TASK DIRECTIONS:
Scan the records beneath this line for the line holding "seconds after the" and the line holding "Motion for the", then transcribe exactly those two and all lines between.

[Dataset items]
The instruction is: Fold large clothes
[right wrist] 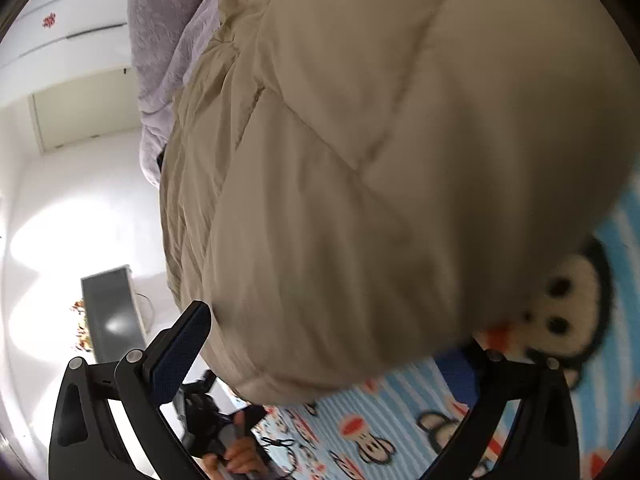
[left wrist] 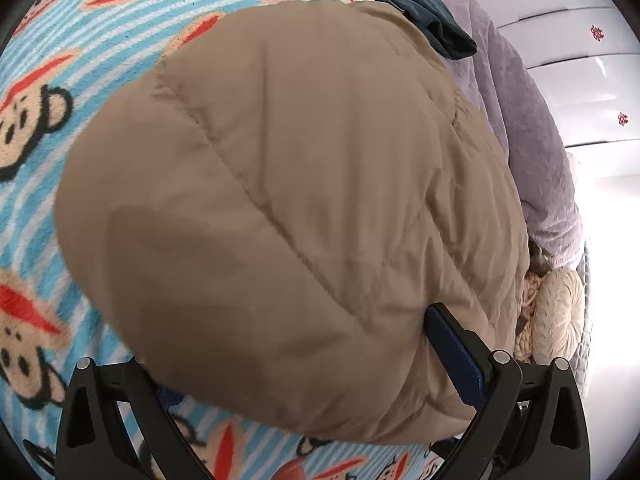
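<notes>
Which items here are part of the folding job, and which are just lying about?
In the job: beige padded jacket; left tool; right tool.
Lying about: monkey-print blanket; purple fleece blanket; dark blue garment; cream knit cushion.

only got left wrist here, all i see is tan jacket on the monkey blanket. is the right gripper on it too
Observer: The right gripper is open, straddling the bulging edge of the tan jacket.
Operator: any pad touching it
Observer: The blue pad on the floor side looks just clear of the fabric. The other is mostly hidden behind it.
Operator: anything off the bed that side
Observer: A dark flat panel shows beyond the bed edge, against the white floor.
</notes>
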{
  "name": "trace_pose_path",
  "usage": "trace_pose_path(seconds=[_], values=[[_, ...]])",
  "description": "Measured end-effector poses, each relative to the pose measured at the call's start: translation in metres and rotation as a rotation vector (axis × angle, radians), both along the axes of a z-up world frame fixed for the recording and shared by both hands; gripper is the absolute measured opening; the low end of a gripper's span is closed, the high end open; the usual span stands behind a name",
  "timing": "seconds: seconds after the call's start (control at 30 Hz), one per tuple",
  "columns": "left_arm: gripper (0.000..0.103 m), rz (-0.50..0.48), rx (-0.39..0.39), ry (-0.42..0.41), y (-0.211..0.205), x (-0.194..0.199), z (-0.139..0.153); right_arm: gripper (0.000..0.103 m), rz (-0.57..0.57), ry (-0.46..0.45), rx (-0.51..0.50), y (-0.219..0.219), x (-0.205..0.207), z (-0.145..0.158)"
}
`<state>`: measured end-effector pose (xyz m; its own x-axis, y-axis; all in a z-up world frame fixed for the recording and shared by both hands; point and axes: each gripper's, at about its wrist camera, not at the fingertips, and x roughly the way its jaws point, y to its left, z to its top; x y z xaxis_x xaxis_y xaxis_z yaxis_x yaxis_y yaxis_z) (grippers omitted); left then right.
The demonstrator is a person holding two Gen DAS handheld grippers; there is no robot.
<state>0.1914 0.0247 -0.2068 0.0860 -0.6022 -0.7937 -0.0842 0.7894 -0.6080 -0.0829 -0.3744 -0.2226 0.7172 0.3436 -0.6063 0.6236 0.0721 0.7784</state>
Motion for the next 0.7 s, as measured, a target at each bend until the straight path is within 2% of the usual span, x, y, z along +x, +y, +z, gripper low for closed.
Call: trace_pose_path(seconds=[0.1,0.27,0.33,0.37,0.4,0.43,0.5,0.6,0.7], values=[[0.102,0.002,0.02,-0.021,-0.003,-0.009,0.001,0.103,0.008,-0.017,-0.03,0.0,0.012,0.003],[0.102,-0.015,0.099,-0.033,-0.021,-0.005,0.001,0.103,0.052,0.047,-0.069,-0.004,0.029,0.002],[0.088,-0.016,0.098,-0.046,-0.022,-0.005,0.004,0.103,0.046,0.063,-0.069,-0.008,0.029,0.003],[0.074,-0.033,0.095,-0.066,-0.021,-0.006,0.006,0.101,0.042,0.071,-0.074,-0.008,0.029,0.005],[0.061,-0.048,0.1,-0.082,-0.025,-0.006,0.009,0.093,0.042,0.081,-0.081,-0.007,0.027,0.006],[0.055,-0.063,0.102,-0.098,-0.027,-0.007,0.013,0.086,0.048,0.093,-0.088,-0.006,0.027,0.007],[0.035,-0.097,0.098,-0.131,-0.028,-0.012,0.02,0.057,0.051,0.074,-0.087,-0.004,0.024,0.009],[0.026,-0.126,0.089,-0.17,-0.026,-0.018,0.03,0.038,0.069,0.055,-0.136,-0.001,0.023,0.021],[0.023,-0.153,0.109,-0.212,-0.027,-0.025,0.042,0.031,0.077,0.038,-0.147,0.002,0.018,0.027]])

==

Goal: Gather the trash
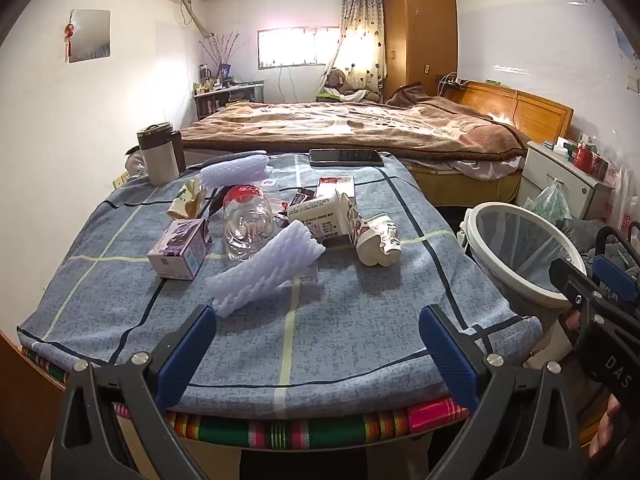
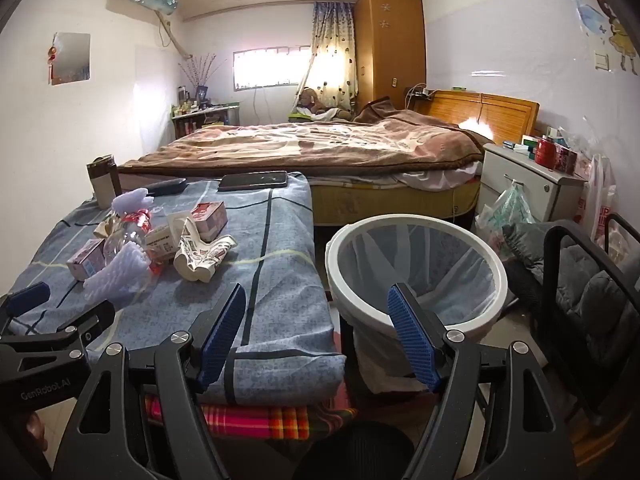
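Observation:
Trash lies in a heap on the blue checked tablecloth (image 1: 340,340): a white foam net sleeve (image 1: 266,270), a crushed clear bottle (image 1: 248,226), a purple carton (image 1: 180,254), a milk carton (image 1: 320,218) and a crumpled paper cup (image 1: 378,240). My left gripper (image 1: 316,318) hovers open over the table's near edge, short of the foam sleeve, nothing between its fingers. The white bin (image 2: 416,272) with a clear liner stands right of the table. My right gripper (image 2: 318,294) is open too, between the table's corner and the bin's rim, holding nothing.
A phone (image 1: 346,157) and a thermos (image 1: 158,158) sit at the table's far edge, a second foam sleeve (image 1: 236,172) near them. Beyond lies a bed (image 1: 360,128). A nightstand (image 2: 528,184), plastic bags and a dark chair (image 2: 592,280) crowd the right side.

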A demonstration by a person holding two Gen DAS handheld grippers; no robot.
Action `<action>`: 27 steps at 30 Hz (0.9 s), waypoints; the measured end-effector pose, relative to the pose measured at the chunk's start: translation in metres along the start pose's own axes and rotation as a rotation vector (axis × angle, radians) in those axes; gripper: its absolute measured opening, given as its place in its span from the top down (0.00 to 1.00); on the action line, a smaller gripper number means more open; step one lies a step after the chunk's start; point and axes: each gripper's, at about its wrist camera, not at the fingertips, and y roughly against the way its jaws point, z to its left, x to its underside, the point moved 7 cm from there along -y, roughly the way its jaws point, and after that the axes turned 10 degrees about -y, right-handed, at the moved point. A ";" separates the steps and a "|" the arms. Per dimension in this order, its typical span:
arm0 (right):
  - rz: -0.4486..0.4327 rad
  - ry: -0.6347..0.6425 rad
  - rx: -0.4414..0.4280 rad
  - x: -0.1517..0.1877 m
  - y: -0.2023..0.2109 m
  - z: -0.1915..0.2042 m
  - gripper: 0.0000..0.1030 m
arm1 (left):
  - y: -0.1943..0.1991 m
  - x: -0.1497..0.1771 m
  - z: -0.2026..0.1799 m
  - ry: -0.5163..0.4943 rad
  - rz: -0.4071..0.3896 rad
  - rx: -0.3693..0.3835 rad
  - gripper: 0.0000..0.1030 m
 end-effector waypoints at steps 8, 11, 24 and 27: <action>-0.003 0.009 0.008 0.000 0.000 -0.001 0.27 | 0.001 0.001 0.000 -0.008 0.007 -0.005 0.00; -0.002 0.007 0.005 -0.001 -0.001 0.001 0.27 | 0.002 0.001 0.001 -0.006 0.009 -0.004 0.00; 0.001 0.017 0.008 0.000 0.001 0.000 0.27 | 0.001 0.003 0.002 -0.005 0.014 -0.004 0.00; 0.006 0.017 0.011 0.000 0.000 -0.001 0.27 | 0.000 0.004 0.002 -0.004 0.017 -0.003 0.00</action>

FINISHED EXERCISE:
  "timing": "seconds: seconds after the call's start (control at 30 Hz), one per tuple",
  "columns": "left_arm: gripper (0.000..0.103 m), rz (-0.50..0.48), rx (-0.39..0.39), ry (-0.42..0.41), y (-0.211..0.205), x (-0.194..0.199), z (-0.139..0.153); right_arm: gripper (0.000..0.103 m), rz (-0.57..0.57), ry (-0.46..0.45), rx (-0.51..0.50), y (-0.219..0.219), x (-0.205..0.207), z (-0.145..0.158)"
}
`<state>`: measured end-effector pose (xyz m; its own x-axis, y-axis; all in a z-up world frame fixed for the recording and shared by both hands; point and axes: each gripper's, at about its wrist camera, not at the fingertips, and x roughly the way its jaws point, y to its left, z to its top; x y z xaxis_x xaxis_y xaxis_z yaxis_x yaxis_y yaxis_z) (grippers omitted); left then right.
The demonstrator is a person holding two Gen DAS handheld grippers; there is no robot.
<state>0.1914 0.0247 -0.2068 0.0860 -0.6022 -0.7937 -0.0842 0.7894 -0.6080 -0.0829 -0.3744 -0.2226 0.7172 0.3436 -0.6063 0.6236 0.0721 0.7784</state>
Motion for the next 0.7 s, as measured, a target at each bend until the straight path is within 2% of the usual span, x, y, z along +x, +y, +z, gripper low for closed.

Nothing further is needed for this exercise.